WHAT YOU SHOULD DO
Write out the material below exactly, with no line missing.

SUPPLIED MATERIAL
* * *
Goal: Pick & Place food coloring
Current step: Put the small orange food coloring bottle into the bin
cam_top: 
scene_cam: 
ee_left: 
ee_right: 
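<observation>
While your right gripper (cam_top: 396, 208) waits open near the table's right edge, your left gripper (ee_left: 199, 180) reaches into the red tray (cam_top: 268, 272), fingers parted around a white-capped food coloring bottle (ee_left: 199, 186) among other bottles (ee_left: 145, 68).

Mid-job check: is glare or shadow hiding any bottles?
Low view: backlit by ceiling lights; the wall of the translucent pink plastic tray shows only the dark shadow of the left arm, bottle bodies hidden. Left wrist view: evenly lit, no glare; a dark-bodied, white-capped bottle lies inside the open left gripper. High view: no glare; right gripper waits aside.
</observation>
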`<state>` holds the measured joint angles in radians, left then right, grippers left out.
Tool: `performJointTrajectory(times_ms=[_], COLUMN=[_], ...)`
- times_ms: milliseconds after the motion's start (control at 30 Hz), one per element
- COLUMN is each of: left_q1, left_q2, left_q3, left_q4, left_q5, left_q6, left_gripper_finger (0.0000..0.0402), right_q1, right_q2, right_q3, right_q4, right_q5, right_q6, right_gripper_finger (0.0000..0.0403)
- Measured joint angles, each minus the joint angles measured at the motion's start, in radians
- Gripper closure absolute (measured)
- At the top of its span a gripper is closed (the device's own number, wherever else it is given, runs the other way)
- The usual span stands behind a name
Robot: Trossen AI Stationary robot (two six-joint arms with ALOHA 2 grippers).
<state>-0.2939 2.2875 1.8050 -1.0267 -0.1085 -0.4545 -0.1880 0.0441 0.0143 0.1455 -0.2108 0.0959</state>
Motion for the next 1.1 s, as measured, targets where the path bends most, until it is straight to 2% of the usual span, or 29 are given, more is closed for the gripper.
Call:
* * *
EXERCISE ANSWER
Goal: Pick & Place food coloring
Current step: Put the small orange food coloring bottle into the bin
cam_top: 
scene_cam: 
ee_left: 
ee_right: 
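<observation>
While your right gripper (cam_top: 396, 208) waits open near the table's right edge, your left gripper (ee_left: 199, 180) reaches into the red tray (cam_top: 268, 272), fingers parted around a white-capped food coloring bottle (ee_left: 199, 186) among other bottles (ee_left: 145, 68).

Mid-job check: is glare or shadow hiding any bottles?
Low view: backlit by ceiling lights; the wall of the translucent pink plastic tray shows only the dark shadow of the left arm, bottle bodies hidden. Left wrist view: evenly lit, no glare; a dark-bodied, white-capped bottle lies inside the open left gripper. High view: no glare; right gripper waits aside.
</observation>
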`<state>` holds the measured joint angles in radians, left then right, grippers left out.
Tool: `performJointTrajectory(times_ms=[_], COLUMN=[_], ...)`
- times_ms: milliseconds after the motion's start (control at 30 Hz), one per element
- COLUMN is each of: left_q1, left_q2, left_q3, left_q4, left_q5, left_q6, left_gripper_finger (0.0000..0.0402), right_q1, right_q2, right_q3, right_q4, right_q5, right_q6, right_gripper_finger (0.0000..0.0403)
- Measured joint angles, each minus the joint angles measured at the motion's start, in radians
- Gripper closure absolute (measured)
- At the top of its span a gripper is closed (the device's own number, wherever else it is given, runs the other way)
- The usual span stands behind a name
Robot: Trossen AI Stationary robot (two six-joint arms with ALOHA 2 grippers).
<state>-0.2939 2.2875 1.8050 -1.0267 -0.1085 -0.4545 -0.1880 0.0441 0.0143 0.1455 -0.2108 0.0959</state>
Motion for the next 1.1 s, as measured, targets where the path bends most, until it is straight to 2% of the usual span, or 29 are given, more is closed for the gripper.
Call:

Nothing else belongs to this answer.